From the listing, collect all lines containing the word "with".
# # # # #
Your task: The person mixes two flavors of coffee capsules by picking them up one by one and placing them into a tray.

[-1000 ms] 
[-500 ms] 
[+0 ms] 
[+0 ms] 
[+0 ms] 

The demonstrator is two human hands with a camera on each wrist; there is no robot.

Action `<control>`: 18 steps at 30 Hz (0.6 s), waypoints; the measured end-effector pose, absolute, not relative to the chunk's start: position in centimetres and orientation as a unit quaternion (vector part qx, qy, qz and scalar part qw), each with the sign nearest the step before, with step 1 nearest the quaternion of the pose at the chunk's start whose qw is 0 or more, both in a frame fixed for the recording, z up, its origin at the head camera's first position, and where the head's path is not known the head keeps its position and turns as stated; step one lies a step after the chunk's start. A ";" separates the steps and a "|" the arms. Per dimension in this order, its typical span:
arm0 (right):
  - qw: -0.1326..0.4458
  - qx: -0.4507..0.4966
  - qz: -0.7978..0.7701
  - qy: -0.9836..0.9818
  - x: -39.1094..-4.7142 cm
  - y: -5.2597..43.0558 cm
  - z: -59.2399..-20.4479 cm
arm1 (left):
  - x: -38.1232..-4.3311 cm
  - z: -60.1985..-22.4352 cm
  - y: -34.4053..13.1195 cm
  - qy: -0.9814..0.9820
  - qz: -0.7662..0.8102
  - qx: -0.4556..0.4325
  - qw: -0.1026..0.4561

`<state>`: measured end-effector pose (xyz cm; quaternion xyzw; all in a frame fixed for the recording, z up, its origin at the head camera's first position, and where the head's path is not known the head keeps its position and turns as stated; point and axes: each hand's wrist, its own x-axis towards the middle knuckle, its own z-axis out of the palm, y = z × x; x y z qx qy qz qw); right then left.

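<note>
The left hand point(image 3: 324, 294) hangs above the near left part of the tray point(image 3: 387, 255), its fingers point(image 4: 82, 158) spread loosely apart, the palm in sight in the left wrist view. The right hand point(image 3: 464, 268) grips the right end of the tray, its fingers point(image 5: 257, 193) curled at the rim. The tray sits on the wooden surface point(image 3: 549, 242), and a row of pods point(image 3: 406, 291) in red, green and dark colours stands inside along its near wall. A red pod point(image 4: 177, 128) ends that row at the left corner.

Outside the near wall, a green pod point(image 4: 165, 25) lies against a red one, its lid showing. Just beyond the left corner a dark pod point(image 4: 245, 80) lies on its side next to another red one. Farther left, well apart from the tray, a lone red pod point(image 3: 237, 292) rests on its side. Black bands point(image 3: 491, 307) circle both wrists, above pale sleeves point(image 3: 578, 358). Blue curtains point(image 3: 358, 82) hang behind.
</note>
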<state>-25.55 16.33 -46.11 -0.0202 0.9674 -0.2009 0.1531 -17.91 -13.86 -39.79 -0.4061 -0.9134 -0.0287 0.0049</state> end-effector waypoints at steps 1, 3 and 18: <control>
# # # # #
» **COMPLETED TASK**
The demonstrator is two human hands with a camera on each wrist; there is no robot.
Action `<control>`: 18 steps at 30 Hz (0.6 s), waypoints; the measured end-effector pose, absolute, not relative to the chunk's start: position in centimetres and orientation as a unit quaternion (vector part qx, qy, qz and scalar part qw), each with the sign nearest the step before, with step 1 nearest the quaternion of the pose at the chunk's start whose qw is 0 or more, both in a frame fixed for the recording, z up, its origin at the head camera's first position, and where the head's path is not known the head keeps its position and turns as stated; step one lies a step after the chunk's start. A ";" separates the steps and a "|" the arms. Per dimension in this order, its typical span:

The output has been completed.